WHAT IS EXPECTED — Transcribe the full listing so that each line reads as it does in the original.

EXERCISE DATA —
====

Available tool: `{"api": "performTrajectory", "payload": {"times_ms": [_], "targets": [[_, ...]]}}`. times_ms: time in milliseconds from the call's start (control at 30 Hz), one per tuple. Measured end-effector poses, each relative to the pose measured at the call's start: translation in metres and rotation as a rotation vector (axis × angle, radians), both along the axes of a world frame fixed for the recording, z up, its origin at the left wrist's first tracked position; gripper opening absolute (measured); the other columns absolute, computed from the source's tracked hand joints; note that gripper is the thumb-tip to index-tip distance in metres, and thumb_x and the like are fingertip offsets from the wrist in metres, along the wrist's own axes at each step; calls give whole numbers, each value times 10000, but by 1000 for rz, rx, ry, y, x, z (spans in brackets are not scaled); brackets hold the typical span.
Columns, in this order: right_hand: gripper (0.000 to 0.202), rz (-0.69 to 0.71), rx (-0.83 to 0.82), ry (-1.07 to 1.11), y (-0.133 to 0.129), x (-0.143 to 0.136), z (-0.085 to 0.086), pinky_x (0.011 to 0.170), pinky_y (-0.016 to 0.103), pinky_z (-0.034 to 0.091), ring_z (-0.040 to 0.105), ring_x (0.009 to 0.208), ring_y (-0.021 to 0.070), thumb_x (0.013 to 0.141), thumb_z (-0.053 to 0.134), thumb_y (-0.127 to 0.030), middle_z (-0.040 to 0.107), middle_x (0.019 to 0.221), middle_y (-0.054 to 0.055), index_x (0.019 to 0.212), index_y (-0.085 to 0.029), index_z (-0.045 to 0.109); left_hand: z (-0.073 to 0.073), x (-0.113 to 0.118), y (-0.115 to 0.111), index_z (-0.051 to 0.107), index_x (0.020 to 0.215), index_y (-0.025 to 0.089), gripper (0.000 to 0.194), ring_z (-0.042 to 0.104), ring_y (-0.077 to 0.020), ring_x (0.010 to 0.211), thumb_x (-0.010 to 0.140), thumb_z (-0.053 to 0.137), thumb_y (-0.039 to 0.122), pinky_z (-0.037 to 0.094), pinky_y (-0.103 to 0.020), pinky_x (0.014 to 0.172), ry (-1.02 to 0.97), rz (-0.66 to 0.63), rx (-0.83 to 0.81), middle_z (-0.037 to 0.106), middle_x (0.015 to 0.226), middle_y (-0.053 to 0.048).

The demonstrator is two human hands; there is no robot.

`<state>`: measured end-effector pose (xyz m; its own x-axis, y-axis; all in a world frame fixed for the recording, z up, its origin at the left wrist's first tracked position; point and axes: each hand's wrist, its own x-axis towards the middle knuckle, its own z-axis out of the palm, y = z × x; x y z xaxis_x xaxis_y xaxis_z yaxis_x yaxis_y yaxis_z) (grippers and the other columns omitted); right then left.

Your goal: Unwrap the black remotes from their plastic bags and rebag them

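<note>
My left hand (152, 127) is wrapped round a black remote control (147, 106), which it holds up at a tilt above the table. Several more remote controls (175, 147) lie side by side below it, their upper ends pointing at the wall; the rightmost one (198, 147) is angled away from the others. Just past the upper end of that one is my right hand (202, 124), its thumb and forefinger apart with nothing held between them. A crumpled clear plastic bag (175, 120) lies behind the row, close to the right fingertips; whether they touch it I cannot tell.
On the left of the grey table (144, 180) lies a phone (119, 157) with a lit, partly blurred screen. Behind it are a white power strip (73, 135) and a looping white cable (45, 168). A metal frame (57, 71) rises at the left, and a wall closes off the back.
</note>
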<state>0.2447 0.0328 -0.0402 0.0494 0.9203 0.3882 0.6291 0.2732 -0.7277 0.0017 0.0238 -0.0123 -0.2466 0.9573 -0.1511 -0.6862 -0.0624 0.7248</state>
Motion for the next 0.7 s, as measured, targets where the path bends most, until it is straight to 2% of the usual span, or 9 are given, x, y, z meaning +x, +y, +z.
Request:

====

PROBLEM SOLUTION —
Available tool: `{"api": "performTrajectory", "payload": {"times_ms": [_], "targets": [[_, ...]]}}`. times_ms: time in milliseconds from the call's start (control at 30 Hz), one per tuple. Measured end-effector poses, each relative to the pose measured at the call's start: translation in metres and rotation as a rotation vector (axis × angle, radians), both along the axes of a world frame fixed for the recording, z up, its origin at the left wrist's first tracked position; gripper opening absolute (measured); the other columns absolute, computed from the source's tracked hand joints; note that gripper is the thumb-tip to index-tip distance in metres, and thumb_x and the like are fingertip offsets from the wrist in metres, along the wrist's own axes at each step; calls give whole numbers, each value times 10000, but by 1000 for rz, rx, ry, y, x, z (spans in brackets are not scaled); brackets hold the typical span.
Columns, in this order: right_hand: gripper (0.000 to 0.202), rz (-0.69 to 0.71), rx (-0.83 to 0.82), ry (-1.07 to 1.11), y (-0.133 to 0.129), x (-0.143 to 0.136), z (-0.085 to 0.086), pinky_x (0.011 to 0.170), pinky_y (-0.016 to 0.103), pinky_z (-0.034 to 0.091), ring_z (-0.040 to 0.105), ring_x (0.009 to 0.208), ring_y (-0.021 to 0.070), thumb_x (0.013 to 0.141), thumb_z (-0.053 to 0.134), thumb_y (-0.127 to 0.030), middle_z (-0.040 to 0.107), middle_x (0.019 to 0.221), middle_y (-0.054 to 0.055), index_x (0.019 to 0.212), index_y (-0.085 to 0.029), index_z (-0.045 to 0.109); left_hand: z (-0.073 to 0.073), x (-0.113 to 0.118), y (-0.115 to 0.111), index_z (-0.051 to 0.107), index_x (0.020 to 0.215), index_y (-0.025 to 0.089), gripper (0.000 to 0.194), ring_z (-0.042 to 0.104), ring_y (-0.077 to 0.020), ring_x (0.010 to 0.211), thumb_x (-0.010 to 0.140), thumb_z (-0.053 to 0.137), thumb_y (-0.039 to 0.122), pinky_z (-0.037 to 0.094), pinky_y (-0.103 to 0.020), pinky_x (0.014 to 0.172), ry (-1.02 to 0.97), rz (-0.66 to 0.63), rx (-0.83 to 0.81), middle_z (-0.037 to 0.106), middle_x (0.015 to 0.226), middle_y (-0.053 to 0.048).

The demonstrator is two human hands; there is no robot.

`<state>`: measured end-effector pose (xyz m; its own x-axis, y-axis; all in a world frame fixed for the recording, z up, its origin at the left wrist's first tracked position; point and axes: each hand's wrist, its own x-axis towards the middle knuckle, its own z-axis out of the palm, y = z × x; x y z xaxis_x xaxis_y xaxis_z yaxis_x yaxis_y yaxis_z) (grippers and the other columns omitted); right then left.

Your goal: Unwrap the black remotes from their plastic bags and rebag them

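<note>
My left hand (152, 127) is wrapped round a black remote control (147, 106), which it holds up at a tilt above the table. Several more remote controls (175, 147) lie side by side below it, their upper ends pointing at the wall; the rightmost one (198, 147) is angled away from the others. Just past the upper end of that one is my right hand (202, 124), its thumb and forefinger apart with nothing held between them. A crumpled clear plastic bag (175, 120) lies behind the row, close to the right fingertips; whether they touch it I cannot tell.
On the left of the grey table (144, 180) lies a phone (119, 157) with a lit, partly blurred screen. Behind it are a white power strip (73, 135) and a looping white cable (45, 168). A metal frame (57, 71) rises at the left, and a wall closes off the back.
</note>
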<state>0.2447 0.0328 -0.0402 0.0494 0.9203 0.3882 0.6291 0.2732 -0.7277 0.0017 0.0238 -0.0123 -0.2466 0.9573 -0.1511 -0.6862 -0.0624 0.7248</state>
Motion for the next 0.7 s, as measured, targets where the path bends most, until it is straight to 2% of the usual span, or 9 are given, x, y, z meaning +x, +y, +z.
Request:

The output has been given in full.